Tout se passe ainsi comme si avaient été jetées les bases d'un Etat de droit international : sans doute la légalité internationale reste-t-elle évanescente et la pacification des rapports internationaux virtuelle ; cependant, les fondations ont bel et bien été posées, rendant possible une consolidation progressive. La construction européenne en est la préfiguration : l'édification d'un ordre juridique supérieur au droit des Etats membres et l'introduction de dispositifs de protection juridictionnelle des droits et libertés sont conformes à la logique de l'Etat de droit; et cette construction a bien été un élément de pacification des rapports entre les pays européens. «Cesserait un système semblable qu'il faudrait mettre en place à l'échelon mondial et ce serait le début d'une véritable société internationale».158(*) L'Etat de droit international ne saurait cependant être dissocié des mécanismes internes sur lesquels il prend appui.
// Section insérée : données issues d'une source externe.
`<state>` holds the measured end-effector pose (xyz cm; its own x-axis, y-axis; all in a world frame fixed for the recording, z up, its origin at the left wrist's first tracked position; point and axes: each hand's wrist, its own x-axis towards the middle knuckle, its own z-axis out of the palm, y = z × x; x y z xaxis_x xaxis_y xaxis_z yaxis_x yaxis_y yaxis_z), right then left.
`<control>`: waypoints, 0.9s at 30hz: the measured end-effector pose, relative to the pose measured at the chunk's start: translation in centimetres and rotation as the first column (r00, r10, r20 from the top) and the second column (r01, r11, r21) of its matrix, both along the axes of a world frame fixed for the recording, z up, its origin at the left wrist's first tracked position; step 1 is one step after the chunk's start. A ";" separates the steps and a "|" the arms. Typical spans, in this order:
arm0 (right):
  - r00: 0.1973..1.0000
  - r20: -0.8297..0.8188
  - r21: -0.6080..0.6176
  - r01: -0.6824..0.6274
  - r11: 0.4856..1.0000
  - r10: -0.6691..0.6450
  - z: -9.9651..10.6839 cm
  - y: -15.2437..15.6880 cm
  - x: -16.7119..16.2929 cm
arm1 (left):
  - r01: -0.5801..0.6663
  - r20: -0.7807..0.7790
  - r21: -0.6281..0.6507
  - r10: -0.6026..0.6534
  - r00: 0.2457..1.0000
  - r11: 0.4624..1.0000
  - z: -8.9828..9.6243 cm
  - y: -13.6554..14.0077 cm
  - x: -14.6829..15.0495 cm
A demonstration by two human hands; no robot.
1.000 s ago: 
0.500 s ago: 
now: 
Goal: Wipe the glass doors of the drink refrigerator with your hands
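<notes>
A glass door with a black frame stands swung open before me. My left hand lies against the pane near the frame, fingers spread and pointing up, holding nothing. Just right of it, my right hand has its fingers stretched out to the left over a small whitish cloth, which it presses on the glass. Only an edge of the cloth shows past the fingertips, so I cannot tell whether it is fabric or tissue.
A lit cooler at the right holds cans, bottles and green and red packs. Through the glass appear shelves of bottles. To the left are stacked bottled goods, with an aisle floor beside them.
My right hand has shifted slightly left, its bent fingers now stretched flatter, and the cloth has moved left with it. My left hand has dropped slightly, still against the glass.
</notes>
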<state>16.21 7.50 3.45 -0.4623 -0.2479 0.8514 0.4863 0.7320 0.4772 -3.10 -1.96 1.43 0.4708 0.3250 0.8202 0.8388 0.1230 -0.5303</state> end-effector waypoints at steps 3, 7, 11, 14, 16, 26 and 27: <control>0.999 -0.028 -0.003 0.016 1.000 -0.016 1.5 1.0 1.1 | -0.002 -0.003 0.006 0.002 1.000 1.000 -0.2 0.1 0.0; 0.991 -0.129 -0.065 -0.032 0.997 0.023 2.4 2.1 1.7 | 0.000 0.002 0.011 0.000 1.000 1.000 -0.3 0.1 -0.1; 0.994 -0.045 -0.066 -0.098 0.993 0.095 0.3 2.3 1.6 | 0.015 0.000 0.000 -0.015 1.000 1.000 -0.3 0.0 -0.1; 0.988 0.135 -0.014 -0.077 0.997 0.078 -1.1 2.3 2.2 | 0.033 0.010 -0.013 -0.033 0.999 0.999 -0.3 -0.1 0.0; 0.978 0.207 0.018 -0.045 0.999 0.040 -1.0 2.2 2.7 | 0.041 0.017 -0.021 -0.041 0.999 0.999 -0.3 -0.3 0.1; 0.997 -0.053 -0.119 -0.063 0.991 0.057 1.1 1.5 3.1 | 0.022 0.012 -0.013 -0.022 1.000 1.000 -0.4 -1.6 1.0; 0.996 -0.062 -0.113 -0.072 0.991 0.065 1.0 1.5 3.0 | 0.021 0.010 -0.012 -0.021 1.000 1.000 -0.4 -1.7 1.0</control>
* 155 S. SUR, Relations internationales, p. 207 sq.

* 156 P. MOREAU DEFARGES, La fin des Nations Unies ? L'empire et le droit, Annuaire français de relations internationales, vol. V, 2004, p. 266.

* 157 D. DE VILLEPIN, cité par P. MOREAU DEFARGES, op. cit., p. 167.

* 158 R. COOPER, La Fracture des nations. Ordre et chaos au XXIe siècle, Paris, Denoël, 2004, p. 108.